After the Koreans won the UL International Crown two weeks ago, there was as much relief as joy in their ranks. Though viewed as the dominant force in women’s golf, they watched the Spaniards crowned as the “best golfing nation” in the inaugural matches in 2014 and then watched the Americans gain the honor in 2016. There was pressure on the Koreans to win the crown at home.

“There were some top Koreans who didn’t want to play, because there was going to be so much pressure,” Kerr said.

Chun got the nod to join the team this year after Inbee Park announced she was stepping aside, to allow another Korean a chance to represent their country. Chun was the third alternate, with Sei Young Kim and Jin Young Ko saying they were passing to honor previous KLPGA commitments.

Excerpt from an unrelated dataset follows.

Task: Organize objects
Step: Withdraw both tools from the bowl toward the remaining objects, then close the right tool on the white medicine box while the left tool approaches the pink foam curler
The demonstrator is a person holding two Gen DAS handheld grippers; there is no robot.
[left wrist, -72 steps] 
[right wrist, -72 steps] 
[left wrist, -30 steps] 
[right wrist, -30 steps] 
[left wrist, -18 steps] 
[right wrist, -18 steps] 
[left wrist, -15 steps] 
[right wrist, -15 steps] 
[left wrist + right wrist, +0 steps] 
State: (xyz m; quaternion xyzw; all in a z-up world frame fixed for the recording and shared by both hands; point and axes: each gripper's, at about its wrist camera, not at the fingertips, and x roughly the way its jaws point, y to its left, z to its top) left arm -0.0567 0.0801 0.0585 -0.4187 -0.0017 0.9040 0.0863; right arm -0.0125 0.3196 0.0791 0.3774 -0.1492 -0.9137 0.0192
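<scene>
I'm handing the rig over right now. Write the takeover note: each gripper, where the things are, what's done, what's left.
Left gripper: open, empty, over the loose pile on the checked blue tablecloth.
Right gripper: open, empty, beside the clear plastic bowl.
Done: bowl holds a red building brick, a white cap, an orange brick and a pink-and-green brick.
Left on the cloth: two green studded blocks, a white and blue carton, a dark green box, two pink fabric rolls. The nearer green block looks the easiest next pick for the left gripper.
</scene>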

Chun went on to become the star of the UL International Crown. She was undefeated, the only player to go 4-0 in the matches.

“In Gee made up her mind to devote herself to the team and played with an extremely high level of passion and focus,” Won Park wrote in an email interview. “She took the International Crown as a war in her heart. She did not play, but she `fought’ against the course, not against the opposing team . . . During all four winning matches, she gradually found her burning passion deep in her heart and wanted to carry it to the LPGA KEB Hana Bank.”

Park explained he has been working with Chun to change her focus, to get her to play for herself, instead of all the outside forces she was feeling pressure to please.

“She was too depressed to listen for a year and a half,” Park wrote.

So that’s where all Chun’s tears came from after she won the KEB Hana Bank.

“All the difficult struggles that I have gone through the past years went before me, and all the faces of the people who kept on believing in me went by, and so I teared up,” Chun said.

Park said Chun’s focus remains a work in progress.

“Although it will take some more time to fully recover from her mental struggle, she at least got her wisdom and confidence back and belief in her own game,” Park wrote. “This is never going to be easy for a 24-year-old young girl, but I believe she will continue to fight through.”